On his last day as a 17-year-old, Keenan Williams was walking purposefully toward his future. It lies on the red turf of Roos Field, where Williams was toiling Tuesday afternoon on the first full-pads practice of spring football at Eastern Washington. Barely a month ago, Williams was still a senior at nearby Cheney High School, but he graduated early so he could enroll at Eastern and “come out and help my team get better and win a national championship.” Those are lofty goals, but Williams has snagged a few already: he was dunking basketballs as an eighth-grader before becoming a 4-year letterman and two-way all-star at tight end and defensive end in high school.
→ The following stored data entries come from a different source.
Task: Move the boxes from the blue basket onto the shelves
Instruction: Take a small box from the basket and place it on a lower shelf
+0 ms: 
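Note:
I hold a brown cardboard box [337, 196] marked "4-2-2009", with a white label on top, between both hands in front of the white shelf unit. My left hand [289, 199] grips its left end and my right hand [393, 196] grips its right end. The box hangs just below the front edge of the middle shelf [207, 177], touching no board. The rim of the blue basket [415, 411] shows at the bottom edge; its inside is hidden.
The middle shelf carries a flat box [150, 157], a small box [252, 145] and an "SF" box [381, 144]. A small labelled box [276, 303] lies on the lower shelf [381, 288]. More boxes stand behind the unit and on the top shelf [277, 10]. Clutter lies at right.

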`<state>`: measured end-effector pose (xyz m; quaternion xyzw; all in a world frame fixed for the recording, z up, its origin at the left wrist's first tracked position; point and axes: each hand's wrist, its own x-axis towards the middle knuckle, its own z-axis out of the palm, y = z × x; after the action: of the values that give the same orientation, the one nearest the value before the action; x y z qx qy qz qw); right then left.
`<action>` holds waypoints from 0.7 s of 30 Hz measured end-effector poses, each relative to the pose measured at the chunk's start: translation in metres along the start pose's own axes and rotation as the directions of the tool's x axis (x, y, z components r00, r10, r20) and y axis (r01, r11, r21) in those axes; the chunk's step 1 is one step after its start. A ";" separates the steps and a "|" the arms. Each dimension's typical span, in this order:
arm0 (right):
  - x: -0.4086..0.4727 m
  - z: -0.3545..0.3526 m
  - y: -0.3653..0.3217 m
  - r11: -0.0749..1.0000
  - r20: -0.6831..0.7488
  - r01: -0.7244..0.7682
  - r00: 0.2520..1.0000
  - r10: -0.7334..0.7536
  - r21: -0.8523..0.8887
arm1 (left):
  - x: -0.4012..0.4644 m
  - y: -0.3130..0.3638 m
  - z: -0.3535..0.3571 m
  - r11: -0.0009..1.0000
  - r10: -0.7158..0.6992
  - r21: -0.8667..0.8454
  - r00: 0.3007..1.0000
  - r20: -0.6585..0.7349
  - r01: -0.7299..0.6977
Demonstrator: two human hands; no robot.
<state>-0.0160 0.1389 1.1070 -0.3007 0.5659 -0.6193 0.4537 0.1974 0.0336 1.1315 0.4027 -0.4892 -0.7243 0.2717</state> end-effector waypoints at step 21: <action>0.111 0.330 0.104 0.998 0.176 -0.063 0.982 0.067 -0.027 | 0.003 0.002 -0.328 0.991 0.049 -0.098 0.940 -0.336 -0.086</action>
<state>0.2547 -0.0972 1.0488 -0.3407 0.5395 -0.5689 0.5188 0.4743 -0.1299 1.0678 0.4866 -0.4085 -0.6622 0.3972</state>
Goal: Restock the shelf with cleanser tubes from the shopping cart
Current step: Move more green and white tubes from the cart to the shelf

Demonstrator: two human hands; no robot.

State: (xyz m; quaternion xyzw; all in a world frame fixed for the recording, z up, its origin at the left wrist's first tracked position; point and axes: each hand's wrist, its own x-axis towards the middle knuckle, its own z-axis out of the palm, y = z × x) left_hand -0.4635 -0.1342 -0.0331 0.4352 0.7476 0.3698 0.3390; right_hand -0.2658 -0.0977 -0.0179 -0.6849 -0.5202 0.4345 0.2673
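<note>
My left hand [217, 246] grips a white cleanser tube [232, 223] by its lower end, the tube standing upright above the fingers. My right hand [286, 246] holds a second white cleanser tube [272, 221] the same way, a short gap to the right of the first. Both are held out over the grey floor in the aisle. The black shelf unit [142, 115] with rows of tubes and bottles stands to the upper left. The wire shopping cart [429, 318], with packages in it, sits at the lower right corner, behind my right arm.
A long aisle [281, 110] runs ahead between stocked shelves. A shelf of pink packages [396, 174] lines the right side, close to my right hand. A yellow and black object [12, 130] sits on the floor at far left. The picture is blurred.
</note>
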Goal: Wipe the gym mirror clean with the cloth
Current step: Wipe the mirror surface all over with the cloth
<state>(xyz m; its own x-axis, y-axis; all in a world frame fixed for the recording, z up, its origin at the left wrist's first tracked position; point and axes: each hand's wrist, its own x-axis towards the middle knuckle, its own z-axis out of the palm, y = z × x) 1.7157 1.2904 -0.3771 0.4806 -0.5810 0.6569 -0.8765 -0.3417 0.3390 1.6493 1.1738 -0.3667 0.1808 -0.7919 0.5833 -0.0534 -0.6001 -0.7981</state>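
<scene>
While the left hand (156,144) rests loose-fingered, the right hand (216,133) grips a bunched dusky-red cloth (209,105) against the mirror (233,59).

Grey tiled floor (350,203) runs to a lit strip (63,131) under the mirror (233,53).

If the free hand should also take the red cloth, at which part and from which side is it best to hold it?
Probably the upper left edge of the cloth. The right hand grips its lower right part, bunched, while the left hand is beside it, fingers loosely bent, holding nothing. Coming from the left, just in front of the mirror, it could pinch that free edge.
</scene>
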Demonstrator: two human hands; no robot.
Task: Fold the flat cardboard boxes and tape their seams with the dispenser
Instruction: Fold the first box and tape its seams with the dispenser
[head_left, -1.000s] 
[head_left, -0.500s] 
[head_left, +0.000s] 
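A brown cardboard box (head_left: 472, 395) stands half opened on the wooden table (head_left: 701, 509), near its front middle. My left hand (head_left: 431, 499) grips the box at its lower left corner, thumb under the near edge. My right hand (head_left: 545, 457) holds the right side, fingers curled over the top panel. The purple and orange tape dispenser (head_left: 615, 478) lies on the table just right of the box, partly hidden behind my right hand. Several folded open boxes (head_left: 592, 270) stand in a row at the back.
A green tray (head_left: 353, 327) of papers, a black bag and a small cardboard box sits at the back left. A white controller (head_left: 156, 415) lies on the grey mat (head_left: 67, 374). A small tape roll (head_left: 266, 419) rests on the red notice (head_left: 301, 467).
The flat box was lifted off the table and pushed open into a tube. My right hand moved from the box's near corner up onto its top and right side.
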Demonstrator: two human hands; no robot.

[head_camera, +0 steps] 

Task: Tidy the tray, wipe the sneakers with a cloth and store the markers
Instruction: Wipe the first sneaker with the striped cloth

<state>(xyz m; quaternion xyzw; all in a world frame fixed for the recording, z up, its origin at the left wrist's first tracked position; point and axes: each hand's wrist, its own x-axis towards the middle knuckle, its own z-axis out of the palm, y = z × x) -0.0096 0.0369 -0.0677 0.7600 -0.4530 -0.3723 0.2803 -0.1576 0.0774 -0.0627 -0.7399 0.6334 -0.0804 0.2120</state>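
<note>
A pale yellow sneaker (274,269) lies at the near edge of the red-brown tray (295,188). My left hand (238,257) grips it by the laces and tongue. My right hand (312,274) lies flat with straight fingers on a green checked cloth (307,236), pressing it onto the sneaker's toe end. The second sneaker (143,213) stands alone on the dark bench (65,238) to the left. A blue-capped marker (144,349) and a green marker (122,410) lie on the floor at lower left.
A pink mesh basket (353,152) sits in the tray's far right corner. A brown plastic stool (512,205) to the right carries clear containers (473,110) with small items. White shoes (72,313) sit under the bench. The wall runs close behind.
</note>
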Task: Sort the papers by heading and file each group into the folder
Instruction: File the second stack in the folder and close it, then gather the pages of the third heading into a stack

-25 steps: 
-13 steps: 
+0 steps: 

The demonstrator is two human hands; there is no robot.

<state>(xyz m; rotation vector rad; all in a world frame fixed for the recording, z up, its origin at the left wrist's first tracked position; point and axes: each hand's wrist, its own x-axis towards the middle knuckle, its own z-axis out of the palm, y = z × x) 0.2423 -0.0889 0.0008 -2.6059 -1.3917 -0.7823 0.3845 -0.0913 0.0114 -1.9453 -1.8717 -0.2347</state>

He also finished high school with a 3.45 grade-point average. A three-star recuit who was courted by several larger schools, Williams chose to live at home and play for the Eagles. At 6-foot-3 and 260 pounds, he’s more than a boy among the other men on the defensive line. The college game is faster, allows Williams, who will play defensive end. “The intensity is different, and it’s way better – it’s awesome.” Having Williams in the fold early is also pretty awesome for the Eagles, who were forced by injury to burn six redshirts last year on the D-line. In Williams’ case, the Eagles can make an early assessment of his readiness while he gets in 15 extra practices and gets acclimated to college life. “He could still redshirt, but I don’t want him thinking that way,” EWU coach Beau Baldwin said. Early-admission football players are common enough at larger schools but a rarity at the FCS level. However, Baldwin said Williams “was excited about wanting to do this. And I said ‘heck, yeah, if that’s what you want to do.’” Indeed it was, enough for Williams to give up his last season of track at Cheney, where he was a standout sprinter. High school days aren’t quite over, however. “I still get to go to prom, so I’m happy,” Williams said.
Notes
The Eagles will practice again on Thursday, then hold a scrimmage on Saturday – the first of two ahead of the Red-White Spring Game on April 25. “I would barely call it a scrimmage, maybe 75 percent practice and 25 percent plays,” Baldwin said. The scrimmage, which is open to the public, will begin at about 10:30 a.m. … Baldwin said he’s pleased with the players’ mental preparation before spring practice. “They had truly prepapred themselves to be productive, which allows us coaches to move through things faster because the players are on point,” Baldwin said. … Defensive lineman Albert Havili suffered a knee injury last week and his status is unclear pending a medical report. “Regardless of what it is, even if it takes long rehab, I’m excited about what he can do for us on the D-line,” Baldwin said.